TASK ITEM:
A single figure is required: the number of lines in the listing below containing the word "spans".

EXTRACTED ENTRIES:
========================================================================
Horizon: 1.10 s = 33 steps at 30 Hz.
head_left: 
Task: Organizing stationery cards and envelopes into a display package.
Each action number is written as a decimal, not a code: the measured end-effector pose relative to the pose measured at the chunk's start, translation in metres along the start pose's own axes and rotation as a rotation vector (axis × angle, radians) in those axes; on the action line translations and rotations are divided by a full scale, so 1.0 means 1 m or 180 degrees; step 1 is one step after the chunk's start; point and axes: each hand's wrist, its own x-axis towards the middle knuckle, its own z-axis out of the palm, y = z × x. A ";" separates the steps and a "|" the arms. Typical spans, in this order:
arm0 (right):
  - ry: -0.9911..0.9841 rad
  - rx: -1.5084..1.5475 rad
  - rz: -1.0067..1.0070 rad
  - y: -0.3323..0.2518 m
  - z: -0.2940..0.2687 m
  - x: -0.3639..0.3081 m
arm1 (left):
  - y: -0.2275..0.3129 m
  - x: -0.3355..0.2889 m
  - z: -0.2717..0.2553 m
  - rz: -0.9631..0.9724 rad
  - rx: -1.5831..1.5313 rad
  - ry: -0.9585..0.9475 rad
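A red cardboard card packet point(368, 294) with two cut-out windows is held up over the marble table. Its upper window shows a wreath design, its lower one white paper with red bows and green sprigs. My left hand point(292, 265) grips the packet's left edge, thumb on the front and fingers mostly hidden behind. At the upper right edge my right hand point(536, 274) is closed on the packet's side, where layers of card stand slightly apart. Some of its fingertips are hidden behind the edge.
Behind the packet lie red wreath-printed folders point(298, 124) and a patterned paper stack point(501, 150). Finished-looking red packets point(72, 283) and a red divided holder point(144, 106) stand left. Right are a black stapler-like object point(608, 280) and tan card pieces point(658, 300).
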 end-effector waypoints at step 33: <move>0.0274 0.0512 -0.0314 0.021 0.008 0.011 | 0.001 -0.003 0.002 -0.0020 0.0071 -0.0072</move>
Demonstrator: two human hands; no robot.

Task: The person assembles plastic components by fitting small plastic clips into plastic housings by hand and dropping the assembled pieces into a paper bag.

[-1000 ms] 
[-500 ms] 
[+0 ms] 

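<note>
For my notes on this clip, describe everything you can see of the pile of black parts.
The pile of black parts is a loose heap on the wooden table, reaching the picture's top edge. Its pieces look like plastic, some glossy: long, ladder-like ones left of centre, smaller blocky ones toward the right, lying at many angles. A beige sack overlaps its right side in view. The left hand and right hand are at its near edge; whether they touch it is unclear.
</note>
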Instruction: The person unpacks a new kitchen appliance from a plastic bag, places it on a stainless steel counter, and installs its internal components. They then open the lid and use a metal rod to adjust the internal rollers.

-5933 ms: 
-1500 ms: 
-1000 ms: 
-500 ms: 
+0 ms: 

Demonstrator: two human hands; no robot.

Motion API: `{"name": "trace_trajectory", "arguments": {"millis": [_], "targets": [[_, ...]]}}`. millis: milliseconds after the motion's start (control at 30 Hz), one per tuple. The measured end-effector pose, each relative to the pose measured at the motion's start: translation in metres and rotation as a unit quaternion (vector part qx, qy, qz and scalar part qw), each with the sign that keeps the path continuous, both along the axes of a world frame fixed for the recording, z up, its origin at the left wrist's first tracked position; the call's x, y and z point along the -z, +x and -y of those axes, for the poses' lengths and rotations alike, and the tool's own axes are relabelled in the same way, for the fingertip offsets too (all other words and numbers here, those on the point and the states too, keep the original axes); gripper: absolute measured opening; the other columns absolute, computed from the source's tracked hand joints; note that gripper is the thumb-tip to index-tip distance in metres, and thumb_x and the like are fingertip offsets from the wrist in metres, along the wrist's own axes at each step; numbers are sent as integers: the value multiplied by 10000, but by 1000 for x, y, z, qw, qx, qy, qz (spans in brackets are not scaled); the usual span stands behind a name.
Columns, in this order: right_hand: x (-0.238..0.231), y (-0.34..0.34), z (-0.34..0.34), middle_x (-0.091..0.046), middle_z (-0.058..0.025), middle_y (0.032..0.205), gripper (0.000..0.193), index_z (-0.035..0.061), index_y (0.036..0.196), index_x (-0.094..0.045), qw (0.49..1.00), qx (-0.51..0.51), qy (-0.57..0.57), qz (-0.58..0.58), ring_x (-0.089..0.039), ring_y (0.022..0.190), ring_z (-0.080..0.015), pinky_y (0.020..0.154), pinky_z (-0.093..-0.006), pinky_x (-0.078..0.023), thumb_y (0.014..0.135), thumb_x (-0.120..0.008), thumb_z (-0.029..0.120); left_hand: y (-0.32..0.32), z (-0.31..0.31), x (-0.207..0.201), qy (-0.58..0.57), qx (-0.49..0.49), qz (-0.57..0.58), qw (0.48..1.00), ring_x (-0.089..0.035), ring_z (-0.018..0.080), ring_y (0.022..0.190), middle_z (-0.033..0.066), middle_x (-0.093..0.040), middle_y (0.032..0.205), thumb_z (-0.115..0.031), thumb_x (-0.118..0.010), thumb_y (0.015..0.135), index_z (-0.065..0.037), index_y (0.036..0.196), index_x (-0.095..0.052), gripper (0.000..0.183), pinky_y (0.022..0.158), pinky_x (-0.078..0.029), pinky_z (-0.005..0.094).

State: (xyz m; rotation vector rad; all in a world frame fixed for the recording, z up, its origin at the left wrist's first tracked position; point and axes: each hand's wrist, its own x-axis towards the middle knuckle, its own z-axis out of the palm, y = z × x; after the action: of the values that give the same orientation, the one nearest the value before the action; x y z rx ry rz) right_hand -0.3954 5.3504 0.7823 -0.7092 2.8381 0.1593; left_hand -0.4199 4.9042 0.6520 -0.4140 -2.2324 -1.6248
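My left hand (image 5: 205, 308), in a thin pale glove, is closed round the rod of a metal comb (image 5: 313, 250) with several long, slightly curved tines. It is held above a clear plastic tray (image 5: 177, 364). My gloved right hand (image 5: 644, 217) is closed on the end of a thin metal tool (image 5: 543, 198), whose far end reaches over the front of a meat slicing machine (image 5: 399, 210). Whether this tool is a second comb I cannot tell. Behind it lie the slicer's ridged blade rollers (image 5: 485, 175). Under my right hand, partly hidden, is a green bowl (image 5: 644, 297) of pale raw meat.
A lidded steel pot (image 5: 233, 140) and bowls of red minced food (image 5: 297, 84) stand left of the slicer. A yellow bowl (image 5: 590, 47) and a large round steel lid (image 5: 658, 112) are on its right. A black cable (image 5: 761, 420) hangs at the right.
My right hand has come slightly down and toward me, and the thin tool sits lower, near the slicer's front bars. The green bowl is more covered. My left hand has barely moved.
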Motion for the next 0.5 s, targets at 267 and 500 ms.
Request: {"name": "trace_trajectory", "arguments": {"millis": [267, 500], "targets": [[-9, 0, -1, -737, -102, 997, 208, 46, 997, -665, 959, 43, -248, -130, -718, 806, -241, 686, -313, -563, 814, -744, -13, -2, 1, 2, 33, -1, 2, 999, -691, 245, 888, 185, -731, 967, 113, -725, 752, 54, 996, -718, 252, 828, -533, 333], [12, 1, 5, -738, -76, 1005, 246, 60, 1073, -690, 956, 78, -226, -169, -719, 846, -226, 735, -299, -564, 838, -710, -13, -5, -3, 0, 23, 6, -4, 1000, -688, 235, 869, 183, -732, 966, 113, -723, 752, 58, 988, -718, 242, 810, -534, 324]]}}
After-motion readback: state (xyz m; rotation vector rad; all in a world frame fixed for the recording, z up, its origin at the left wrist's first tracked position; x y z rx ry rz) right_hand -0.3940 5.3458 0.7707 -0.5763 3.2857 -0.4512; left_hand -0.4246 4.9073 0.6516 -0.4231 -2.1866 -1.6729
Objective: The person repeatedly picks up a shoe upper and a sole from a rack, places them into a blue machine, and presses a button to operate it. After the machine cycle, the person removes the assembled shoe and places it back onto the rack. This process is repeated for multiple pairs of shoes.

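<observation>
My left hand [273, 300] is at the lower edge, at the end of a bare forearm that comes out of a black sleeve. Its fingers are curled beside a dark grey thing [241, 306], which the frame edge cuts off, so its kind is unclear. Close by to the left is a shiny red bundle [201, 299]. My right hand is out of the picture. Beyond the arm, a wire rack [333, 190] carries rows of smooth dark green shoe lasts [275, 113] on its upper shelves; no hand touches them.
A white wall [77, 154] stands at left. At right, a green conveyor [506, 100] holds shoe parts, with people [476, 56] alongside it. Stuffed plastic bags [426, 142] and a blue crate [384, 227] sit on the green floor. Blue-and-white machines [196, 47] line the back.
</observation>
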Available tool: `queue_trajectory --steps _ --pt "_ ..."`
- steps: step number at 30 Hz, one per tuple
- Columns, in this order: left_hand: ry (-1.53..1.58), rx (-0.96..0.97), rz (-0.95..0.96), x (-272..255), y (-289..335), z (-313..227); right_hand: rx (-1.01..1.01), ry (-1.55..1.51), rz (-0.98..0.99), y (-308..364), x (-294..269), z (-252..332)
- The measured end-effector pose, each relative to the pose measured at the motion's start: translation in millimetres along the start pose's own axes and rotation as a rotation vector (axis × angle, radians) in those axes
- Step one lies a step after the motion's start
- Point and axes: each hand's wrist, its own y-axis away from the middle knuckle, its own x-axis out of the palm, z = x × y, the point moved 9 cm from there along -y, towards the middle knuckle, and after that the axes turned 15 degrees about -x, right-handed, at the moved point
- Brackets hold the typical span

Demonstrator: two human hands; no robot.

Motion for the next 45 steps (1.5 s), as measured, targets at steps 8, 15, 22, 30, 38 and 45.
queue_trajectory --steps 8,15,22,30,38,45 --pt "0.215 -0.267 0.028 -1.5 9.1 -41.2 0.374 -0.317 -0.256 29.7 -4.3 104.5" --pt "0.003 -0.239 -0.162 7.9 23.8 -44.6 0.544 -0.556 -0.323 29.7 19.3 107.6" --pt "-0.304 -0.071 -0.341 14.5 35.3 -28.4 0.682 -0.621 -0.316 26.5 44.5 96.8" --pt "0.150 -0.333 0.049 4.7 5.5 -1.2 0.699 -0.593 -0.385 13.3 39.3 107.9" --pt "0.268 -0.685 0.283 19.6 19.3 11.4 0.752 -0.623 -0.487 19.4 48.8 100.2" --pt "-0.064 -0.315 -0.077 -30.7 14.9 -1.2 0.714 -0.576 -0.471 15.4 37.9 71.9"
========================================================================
REPLY TO THE TASK:
2